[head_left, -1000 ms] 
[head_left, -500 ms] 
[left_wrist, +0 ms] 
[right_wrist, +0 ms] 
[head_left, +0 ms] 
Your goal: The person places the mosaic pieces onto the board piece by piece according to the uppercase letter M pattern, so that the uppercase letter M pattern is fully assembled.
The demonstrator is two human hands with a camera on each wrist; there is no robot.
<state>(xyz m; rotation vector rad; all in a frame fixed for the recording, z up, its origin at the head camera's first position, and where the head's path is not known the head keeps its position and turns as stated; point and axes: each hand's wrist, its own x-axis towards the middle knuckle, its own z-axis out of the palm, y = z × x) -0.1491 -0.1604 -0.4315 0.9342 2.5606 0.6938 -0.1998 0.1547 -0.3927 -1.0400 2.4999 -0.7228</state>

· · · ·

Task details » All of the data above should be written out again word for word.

Answer »
[head_left, -1000 ms] 
[head_left, -500 ms] 
[left_wrist, +0 ms] 
[right_wrist, +0 ms] 
[head_left, +0 ms] 
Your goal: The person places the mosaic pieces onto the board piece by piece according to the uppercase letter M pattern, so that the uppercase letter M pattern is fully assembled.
The demonstrator is two human hands with a camera on each wrist; there is no robot.
<state>(xyz m; rotation vector rad; all in a frame fixed for the recording, z up, its origin at the head camera's first position, and where the head's path is not known the head keeps its position and turns as stated; point and axes: each hand's wrist, its own x-axis towards the middle knuckle, its own z-axis out of the palm, y = z × x) -0.1491 -0.1604 -0.4315 0.9342 2.5606 0.6938 -0.1998 0.1547 -0.3927 -1.0400 2.4999 -0.7228</state>

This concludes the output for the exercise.